You have scars that healed wrong because you wouldn’t let anyone help.

” Her voice dropped. “I sat in your chair for two hours tonight not knowing if you were alive. I’m not doing that again. ”

I looked at her. At the suture thread still on her fingers. Eyes red from hours of staring at screens. Every part of her aimed at me with the same precision she brought to her data.

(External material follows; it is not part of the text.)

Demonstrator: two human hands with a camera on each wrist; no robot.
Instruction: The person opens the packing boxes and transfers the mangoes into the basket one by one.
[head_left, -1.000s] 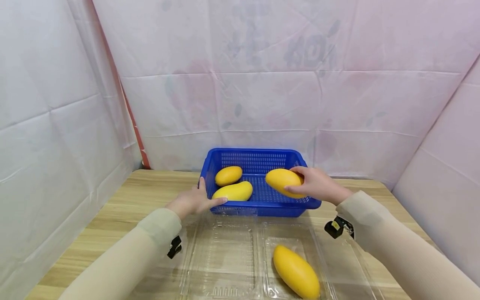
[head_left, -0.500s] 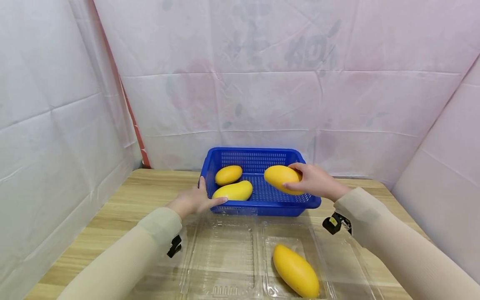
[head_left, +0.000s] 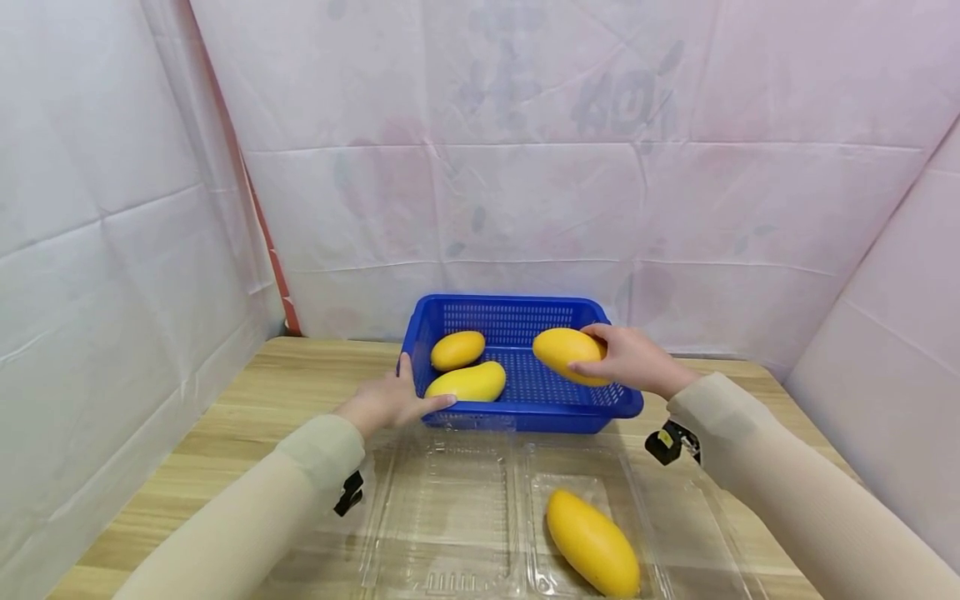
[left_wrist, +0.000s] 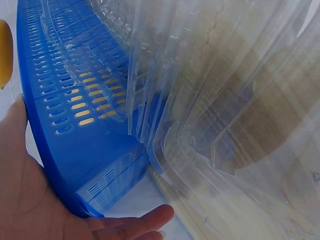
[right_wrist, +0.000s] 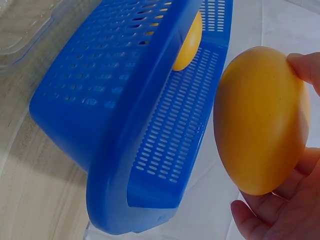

“You’re not going in the field,” I said.

“We can discuss parameters later.”

“That’s not a parameter. It’s a condition.”

“Fine. But I’m on comms. I’m on screens. I’m part of the operation. Not sitting in the guest room wondering if tonight’s the night you don’t come back.”

The room settled. I looked at the screens, at the feeds cycling through corridors I’d been running alone for eighteen months. At the med kit open on the desk. At the shirt cut in pieces on the floor.

At Sera, standing in front of me in a room I’d built my life around, refusing to leave it.

“Okay,” I said.

She nodded once. Then she reached for a clean gauze pad and pressed it over the wound on my shoulder and taped it down with careful hands. The same hands that had held the needle. The same hands that had shaken and then steadied.

I let her.

For the first time in eighteen months, someone was taking care of the damage, and I didn’t want to stop her.